Culture

Bob Maller

Bob is the President and Chief Culture Officer of Collaborative Solutions, and an expert at growing teams, practices and partnerships in the fast-moving cloud computing space. To call Bob an IT services veteran might be putting it mildly. He started his consulting career in the ‘90s at global consultancies Accenture and Deloitte, before going on to manage consulting teams at PeopleSoft. That experience served him well when he joined Collaborative Solutions as its second employee. Over the years he’s grown Collaborative to more than 1100 employees and Workday’s longest tenured partner. Along the way, he’s also created a firm well respected for its work, culture and dedication to diversity, winning a ridiculous number of Best Places to Work awards. Collaborative was acquired by Cognizant in 2020, and Bob continues in the same role at Collaborative as Cognizant’s standalone Workday practice.

Why are you passionate about helping people-based businesses?

When we developed our core values at Collaborative, the clear first value was People. While it can be cliche to mention People as a core value, it’s the businesses that truly nurture and develop their people who are most successful — especially in services. Real magic happens with collaboration, which is why when you’re building a firm or a practice, teamwork is such a critical trait. The “smartest” or most-skilled person may not be a fit for your organization if they don’t thrive as a member of a team.

As the second employee at Collaborative Solutions, you grew the firm from a niche PeopleSoft federal contractor to a ‘crown jewel’ of the Workday ecosystem with more than 1000 employees. What was the most challenging part of that early journey and what was it when you reached scale?

In the early days, the challenge was to differentiate ourselves. As we became a Workday partner, the fear was that we would build a practice and the large SIs would swoop in to hire them away. This is why hiring the right people and building a sustainable, employee friendly culture was, and is still, critical.

Our first acquisition (a Workday consultancy in Australia) was also an interesting milestone. Integrating them into what was then a North American-centric business and making them feel a part of the Collaborative family took real work.

At 500+ employees, I no longer knew each employee, which was a very weird feeling. We needed ways to stay in touch with each other and keep engagement high.

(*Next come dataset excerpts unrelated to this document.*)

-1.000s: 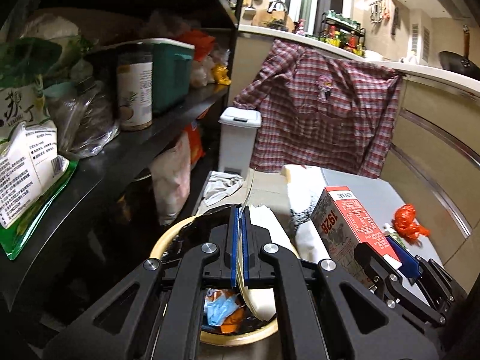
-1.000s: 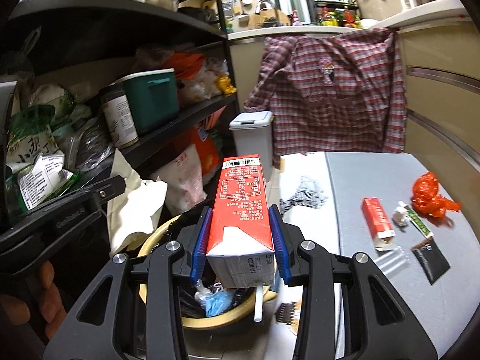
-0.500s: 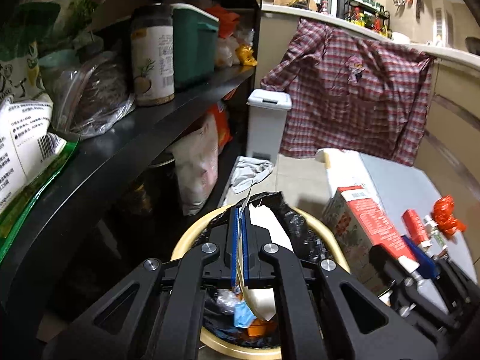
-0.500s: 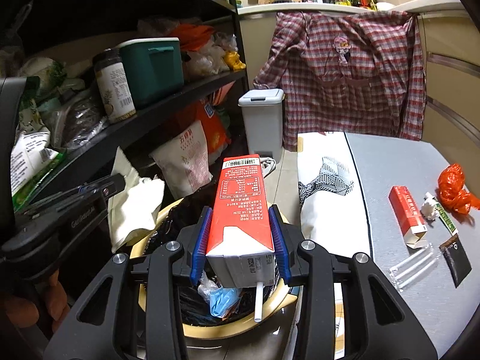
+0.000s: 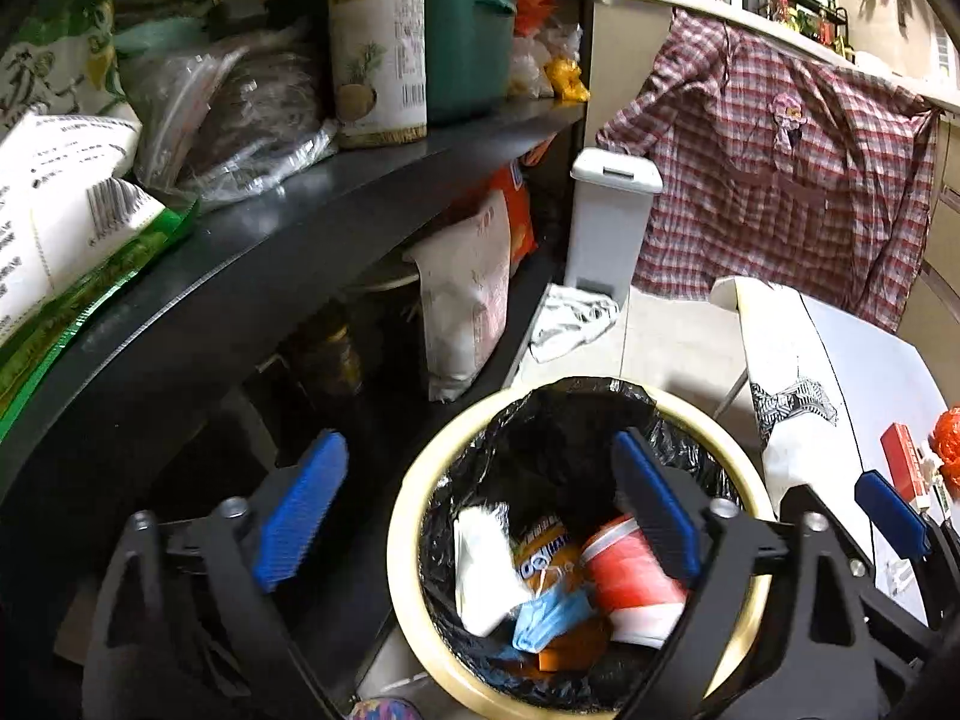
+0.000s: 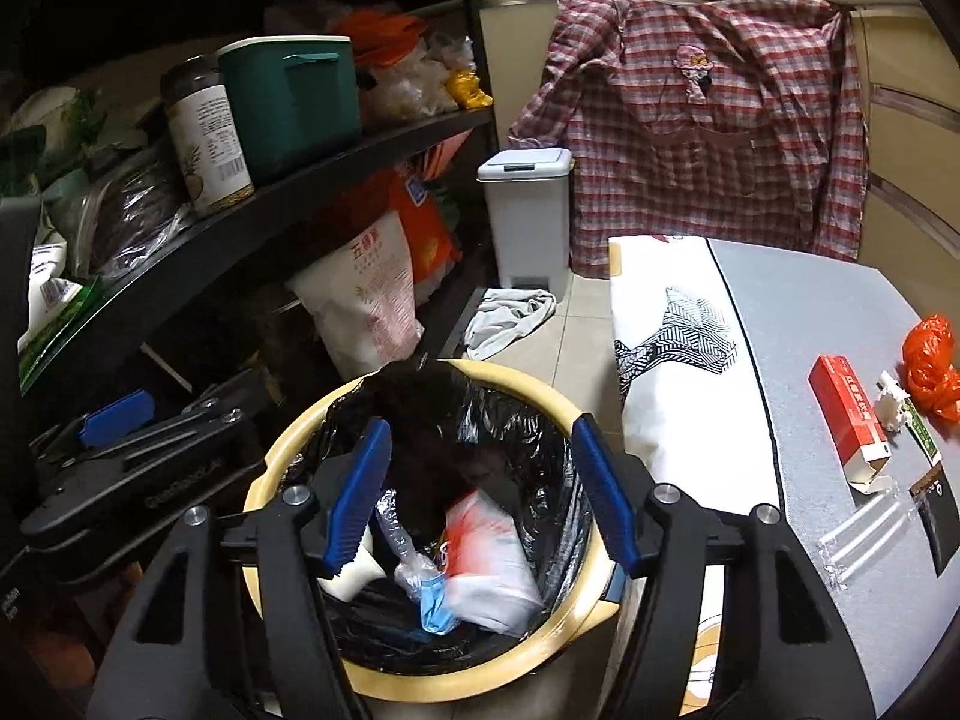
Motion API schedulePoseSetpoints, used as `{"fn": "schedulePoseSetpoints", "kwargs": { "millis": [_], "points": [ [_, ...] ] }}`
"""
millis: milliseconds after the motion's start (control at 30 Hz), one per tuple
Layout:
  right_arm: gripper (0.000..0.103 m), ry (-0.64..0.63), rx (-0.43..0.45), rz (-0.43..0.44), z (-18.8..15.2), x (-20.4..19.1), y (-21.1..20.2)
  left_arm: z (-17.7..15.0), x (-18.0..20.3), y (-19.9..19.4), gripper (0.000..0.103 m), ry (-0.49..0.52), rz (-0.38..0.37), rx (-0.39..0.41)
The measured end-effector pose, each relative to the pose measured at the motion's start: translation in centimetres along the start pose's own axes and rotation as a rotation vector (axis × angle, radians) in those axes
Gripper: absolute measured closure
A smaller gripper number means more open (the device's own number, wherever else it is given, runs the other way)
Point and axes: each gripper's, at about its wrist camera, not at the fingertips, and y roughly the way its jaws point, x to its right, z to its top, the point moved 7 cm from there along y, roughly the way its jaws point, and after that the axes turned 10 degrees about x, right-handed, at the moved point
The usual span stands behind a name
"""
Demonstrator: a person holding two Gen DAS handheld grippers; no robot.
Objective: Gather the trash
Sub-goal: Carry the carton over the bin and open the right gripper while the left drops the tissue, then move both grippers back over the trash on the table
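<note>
Both grippers hang over a round bin point(image 6: 282, 474) with a smooth cream rim, lined with a crinkled, glossy black plastic bag point(image 6: 510, 420). The left gripper point(image 5: 480, 510) has its ribbed blue pads spread very wide and its jaws are opening, with nothing between them. The right gripper point(image 6: 480, 492) is also opening, its pads clear of the red and white carton point(image 6: 486, 558) that lies blurred among the rubbish below. In the left wrist view the carton point(image 5: 624, 582) shows its red side beside a folded white paper point(image 5: 480, 570), an orange printed wrapper point(image 5: 543, 552) and a crumpled blue face mask point(image 5: 549, 615); the print on the wrapper is too small to read.

On the grey, finely speckled desk point(image 6: 810, 312) lie a small red cardboard box point(image 6: 846, 414) with an open flap, a scrunched orange plastic bag point(image 6: 930, 360), clear straws or tubes point(image 6: 864, 534), and a dark sachet point(image 6: 936, 510) cut off by the frame edge. A white cloth with a black zigzag pattern point(image 6: 672, 336) drapes the desk's near end.

A black shelf point(image 6: 336, 180) carries a teal tub point(image 6: 288, 102), a labelled jar point(image 6: 207, 138) and crumpled clear bags whose contents are hard to make out. A checked shirt point(image 6: 702, 120) hangs behind a white lidded bin point(image 6: 528, 216)
</note>
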Motion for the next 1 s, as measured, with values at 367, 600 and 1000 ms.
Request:
{"fn": "schedulePoseSetpoints", "kwargs": {
  "millis": [367, 600, 1000],
  "points": [
    [0.038, 0.027, 0.007, -0.020, 0.3, 1.2, -1.2, 0.5, 0.7, -1.6, 0.013, 0.012, -0.017, 0.020],
    [0.033, 0.040, 0.030, -0.035, 1.3, 2.5, -4.1, 1.4, 1.4, -3.6, 0.013, -0.021, -0.061, 0.048],
    [0.026, 0.037, 0.138, -0.103, 3.7, 7.2, -12.1, 3.0, 7.0, -9.4, 0.011, -0.001, -0.185, 0.158]
  ]
}}
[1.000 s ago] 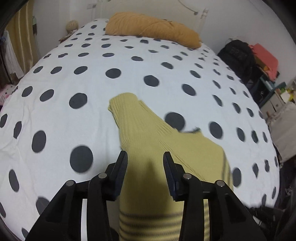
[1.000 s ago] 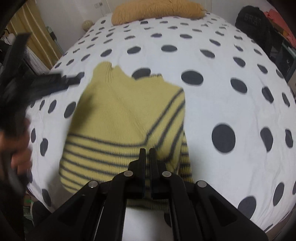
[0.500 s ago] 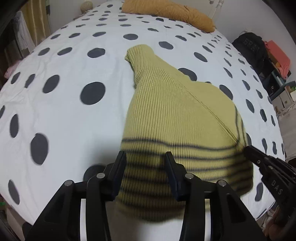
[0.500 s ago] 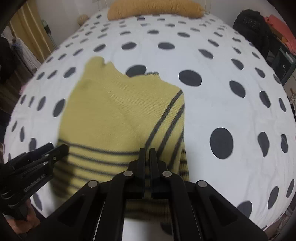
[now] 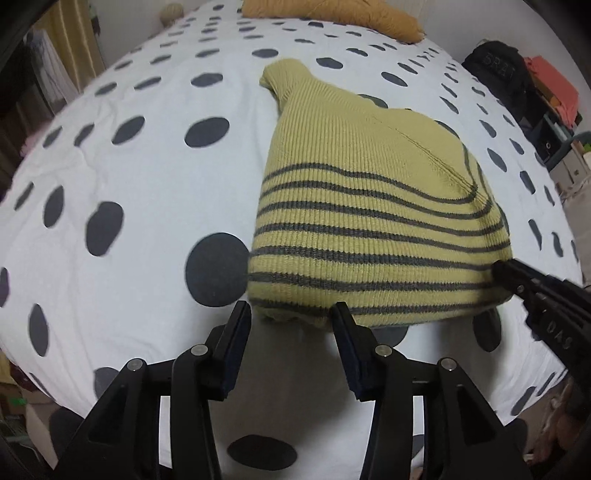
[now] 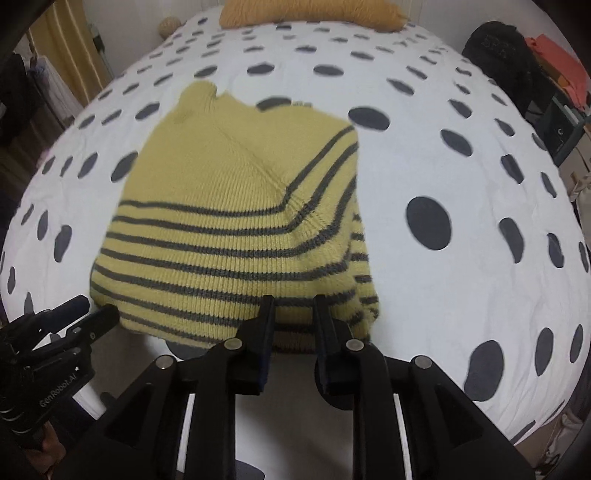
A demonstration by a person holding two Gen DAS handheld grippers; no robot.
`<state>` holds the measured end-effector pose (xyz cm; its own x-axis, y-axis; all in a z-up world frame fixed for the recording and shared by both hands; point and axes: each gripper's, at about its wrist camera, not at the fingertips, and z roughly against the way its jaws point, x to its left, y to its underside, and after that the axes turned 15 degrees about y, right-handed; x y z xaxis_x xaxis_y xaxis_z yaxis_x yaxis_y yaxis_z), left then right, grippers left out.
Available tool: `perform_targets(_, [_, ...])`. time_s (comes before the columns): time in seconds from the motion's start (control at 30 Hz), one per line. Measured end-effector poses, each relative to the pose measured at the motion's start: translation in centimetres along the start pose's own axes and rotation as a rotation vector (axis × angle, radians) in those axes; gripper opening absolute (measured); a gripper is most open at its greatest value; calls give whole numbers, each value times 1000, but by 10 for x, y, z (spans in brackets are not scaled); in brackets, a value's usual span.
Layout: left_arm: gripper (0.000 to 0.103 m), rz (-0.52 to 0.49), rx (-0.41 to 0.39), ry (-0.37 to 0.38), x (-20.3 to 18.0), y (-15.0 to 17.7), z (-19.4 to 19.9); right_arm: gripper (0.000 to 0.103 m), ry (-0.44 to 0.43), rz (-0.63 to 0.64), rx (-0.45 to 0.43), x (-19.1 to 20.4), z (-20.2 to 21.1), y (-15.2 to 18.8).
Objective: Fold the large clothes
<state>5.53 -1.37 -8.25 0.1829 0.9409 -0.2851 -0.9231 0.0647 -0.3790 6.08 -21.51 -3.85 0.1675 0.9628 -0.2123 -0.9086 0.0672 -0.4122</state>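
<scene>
Left wrist view: the folded yellow ribbed-knit sweater with grey stripes (image 5: 373,206) lies mid-frame on the white, dark-dotted bed (image 5: 129,192), its near hem between the released left hand-held gripper (image 5: 291,314). In the right wrist view, the right hand-held gripper (image 6: 293,306) has just been opening, its jaws parted over the hem at lower centre.

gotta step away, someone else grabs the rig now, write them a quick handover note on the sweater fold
Left gripper: open, nothing between the jaws, which have just been widening; it sits at the near left corner of the sweater.
Right gripper: its jaws have just been opening; they stand apart over the sweater's near striped hem, no grip now.
Sweater: yellow with grey stripes, lying folded in a compact bundle on the polka-dot bedspread, collar end pointing towards the mustard pillow.
Done: the bundle is laid down and released.
Left: probably square up the right edge, where a striped layer sticks out, or fold once more.
</scene>
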Motion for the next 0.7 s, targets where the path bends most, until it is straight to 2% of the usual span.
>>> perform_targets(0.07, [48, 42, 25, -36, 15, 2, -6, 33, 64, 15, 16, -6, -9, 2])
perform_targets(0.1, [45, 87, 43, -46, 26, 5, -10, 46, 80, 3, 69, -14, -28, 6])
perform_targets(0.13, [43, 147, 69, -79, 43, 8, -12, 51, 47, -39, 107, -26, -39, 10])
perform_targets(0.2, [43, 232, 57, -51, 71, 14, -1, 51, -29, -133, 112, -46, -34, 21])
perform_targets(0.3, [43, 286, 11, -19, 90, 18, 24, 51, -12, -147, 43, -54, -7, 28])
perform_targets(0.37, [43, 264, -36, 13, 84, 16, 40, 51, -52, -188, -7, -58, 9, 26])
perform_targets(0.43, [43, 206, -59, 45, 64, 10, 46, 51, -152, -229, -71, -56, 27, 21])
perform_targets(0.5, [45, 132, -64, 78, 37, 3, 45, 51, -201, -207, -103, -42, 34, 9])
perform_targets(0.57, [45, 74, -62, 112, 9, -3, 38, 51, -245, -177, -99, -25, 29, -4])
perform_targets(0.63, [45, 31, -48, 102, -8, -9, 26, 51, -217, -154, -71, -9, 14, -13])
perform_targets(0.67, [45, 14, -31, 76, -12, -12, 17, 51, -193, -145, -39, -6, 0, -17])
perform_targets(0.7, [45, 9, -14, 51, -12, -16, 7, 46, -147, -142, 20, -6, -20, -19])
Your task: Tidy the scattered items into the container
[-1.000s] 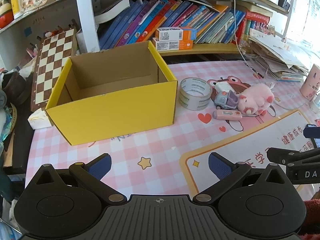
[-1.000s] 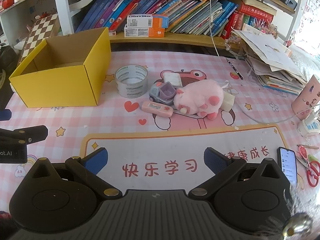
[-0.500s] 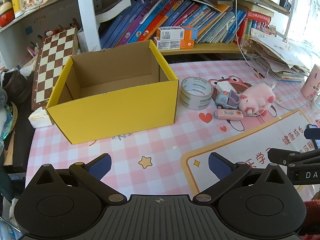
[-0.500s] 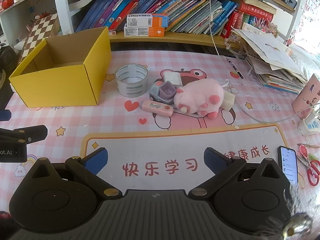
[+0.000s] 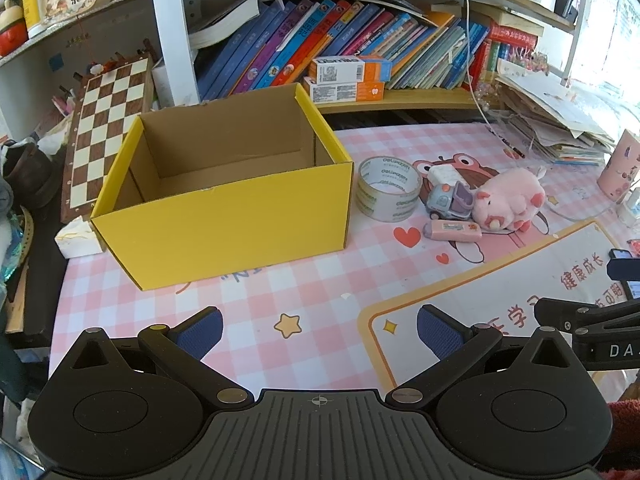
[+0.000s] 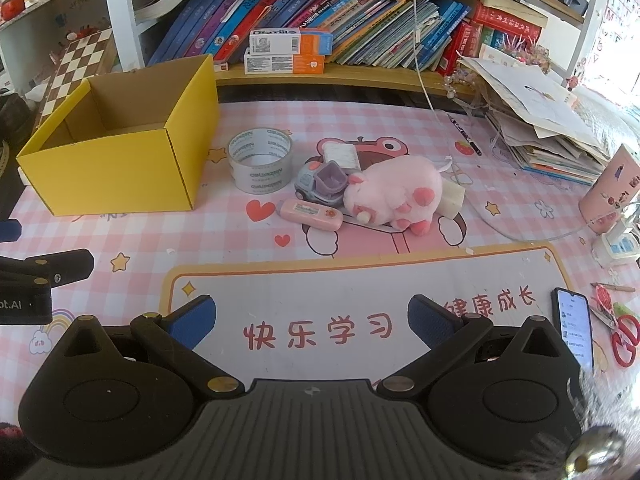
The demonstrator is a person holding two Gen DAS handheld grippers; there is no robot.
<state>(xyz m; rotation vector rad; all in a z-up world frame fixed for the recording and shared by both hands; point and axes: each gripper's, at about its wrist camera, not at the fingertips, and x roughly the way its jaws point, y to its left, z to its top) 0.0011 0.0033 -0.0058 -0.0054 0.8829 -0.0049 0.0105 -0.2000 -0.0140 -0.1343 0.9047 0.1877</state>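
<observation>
Both tools, left tool [image 5: 318, 330] and right tool [image 6: 310, 318], hover apart, empty. The tape roll [image 6: 260, 160] lies beside the yellow box [image 6: 120, 164]; it is best pinched across one wall.

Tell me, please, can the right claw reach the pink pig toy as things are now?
Probably yes. The right claw is open and empty, the pink pig toy lies ahead of it, and only bare mat lies between. The toy truck touches the pig's left side, so approach from the front.
</observation>
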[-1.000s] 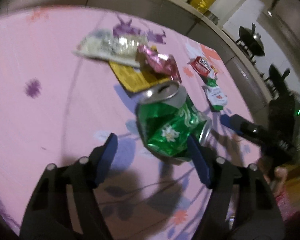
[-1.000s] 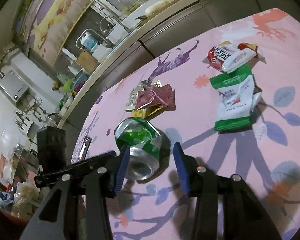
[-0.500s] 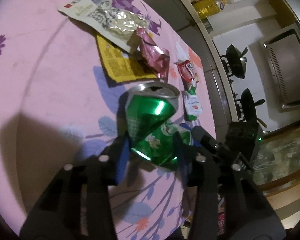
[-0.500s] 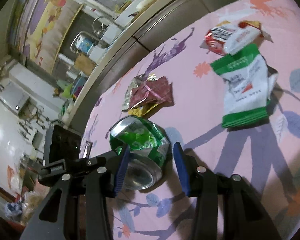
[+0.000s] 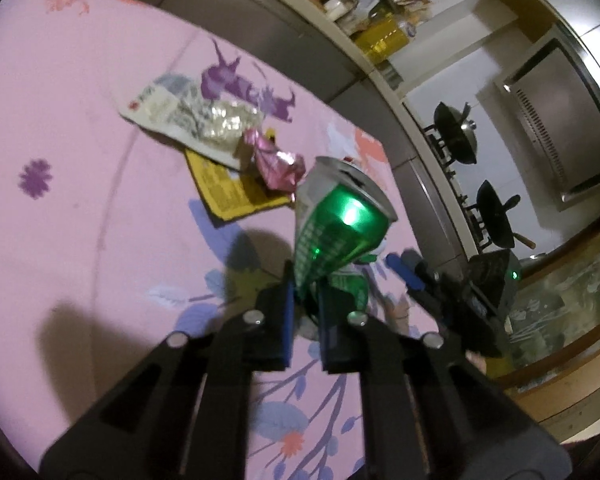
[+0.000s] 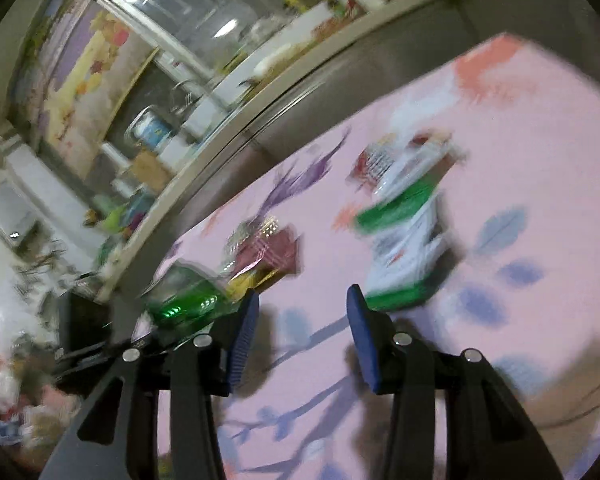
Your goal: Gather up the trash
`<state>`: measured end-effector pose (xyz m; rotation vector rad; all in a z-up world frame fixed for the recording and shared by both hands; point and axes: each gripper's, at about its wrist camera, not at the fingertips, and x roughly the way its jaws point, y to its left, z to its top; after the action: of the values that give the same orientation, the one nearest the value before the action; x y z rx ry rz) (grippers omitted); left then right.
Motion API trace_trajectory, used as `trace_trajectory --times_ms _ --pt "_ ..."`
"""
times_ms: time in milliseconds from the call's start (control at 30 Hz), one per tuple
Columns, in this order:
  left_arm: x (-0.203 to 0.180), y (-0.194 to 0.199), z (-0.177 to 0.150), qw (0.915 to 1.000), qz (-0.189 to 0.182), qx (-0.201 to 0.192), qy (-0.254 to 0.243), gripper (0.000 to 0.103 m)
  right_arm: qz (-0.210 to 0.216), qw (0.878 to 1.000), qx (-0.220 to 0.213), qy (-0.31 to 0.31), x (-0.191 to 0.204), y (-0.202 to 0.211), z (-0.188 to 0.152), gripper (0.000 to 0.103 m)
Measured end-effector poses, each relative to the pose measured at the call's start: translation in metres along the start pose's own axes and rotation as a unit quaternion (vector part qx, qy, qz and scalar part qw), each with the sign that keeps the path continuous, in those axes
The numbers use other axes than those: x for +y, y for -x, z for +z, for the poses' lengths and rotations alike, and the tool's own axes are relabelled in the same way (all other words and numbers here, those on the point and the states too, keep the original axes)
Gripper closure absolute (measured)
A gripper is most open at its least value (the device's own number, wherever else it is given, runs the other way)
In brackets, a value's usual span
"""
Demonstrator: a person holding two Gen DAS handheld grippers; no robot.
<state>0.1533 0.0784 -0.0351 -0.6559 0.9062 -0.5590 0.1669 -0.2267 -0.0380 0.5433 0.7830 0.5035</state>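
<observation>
Tablecloth: pink floral cloth covers the whole surface; its far edge meets a grey counter front, its lower part is cut off behind the gripper bodies in both views
Open room: wide bare pink stretch to the left of the litter in the left wrist view; the right wrist view shows bare cloth between and ahead of its fingers
Left gripper: jaws nearly together, pinching the lower, crushed part of the green can, which stands up off the cloth, silver top tilted away
Hidden part of can: its bottom end sits behind the blue pads, so the contact itself is hard to make out; in the right wrist view the can is a green smear at the left
Right gripper: jaws spread wide with nothing between them; its blue fingertip also shows just right of the can in the left wrist view
Green and white packet: lies flat beyond the right finger, heavily motion-blurred, print unreadable
Red and white packet: just past it, edges smeared
Wrapper pile: white packet, yellow packet partly under it, crumpled pink foil on top, close behind the can
</observation>
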Motion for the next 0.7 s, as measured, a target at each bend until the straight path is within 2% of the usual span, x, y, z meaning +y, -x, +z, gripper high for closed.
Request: trace_trajectory --times_ms 67,167,300,333,433,600,700 --pt "0.002 0.014 0.000 0.9999 -0.006 -0.010 0.000 0.094 -0.046 0.999 -0.018 -0.011 -0.012 0.005 0.019 0.059" --pt "0.004 0.030 -0.003 0.9997 -0.007 -0.021 -0.003 0.094 -0.084 0.995 -0.032 -0.037 -0.036 0.003 0.050 0.057" --pt "0.007 0.046 -0.009 0.9996 -0.001 -0.029 -0.002 0.094 -0.106 0.991 -0.003 -0.085 -0.072 -0.024 0.086 0.052" --pt "0.006 0.048 -0.010 0.9996 0.000 -0.030 -0.002 0.094 -0.104 0.989 0.008 -0.102 -0.078 -0.033 0.089 0.051" --pt "0.004 0.049 -0.010 0.9995 0.004 -0.030 -0.005 0.094 -0.062 0.988 0.037 -0.137 -0.088 -0.058 0.093 0.051" --pt "-0.008 0.044 -0.006 0.9995 0.004 -0.026 -0.016 0.094 -0.031 0.988 0.044 -0.148 -0.081 -0.081 0.102 0.052" --pt "-0.019 0.036 -0.005 0.9993 0.007 -0.020 -0.030 0.094 -0.024 0.987 0.052 -0.151 -0.079 -0.091 0.108 0.062"
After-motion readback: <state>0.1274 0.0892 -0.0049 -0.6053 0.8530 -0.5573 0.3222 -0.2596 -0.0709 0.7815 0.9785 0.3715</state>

So we launched the Collabie Convos series (intimate video calls with 15-20 employees) to discuss a variety of topics. We also put a lot more emphasis on developing the people in the firm to become leaders and great ambassadors of our culture. It cannot just be the senior leadership team who sets the tone for the culture.

You’re a huge advocate of culture and inclusivity. What is the key to scaling culture as the company grows, expands and evolves?

It starts with formalizing and promoting your core values. In the early days, it’s about defining and discovering those values as a founding team. As we got larger, it became very important that every employee around the world knew what our core values were and why we had them. We reinforced them daily and worked them into our processes. They weren’t just words or phrases on a wall in an office.

Selecting and developing the right leaders within your practices is also critical, and should constantly be reviewed. These are the leaders that new hires will look to, even more than the executive team. Do you have the right leaders? Do they exemplify our core values? Did we promote people into areas they cannot handle and would be better suited as individual contributors? We, as leaders, cannot be afraid to ask these questions and make adjustments along the way.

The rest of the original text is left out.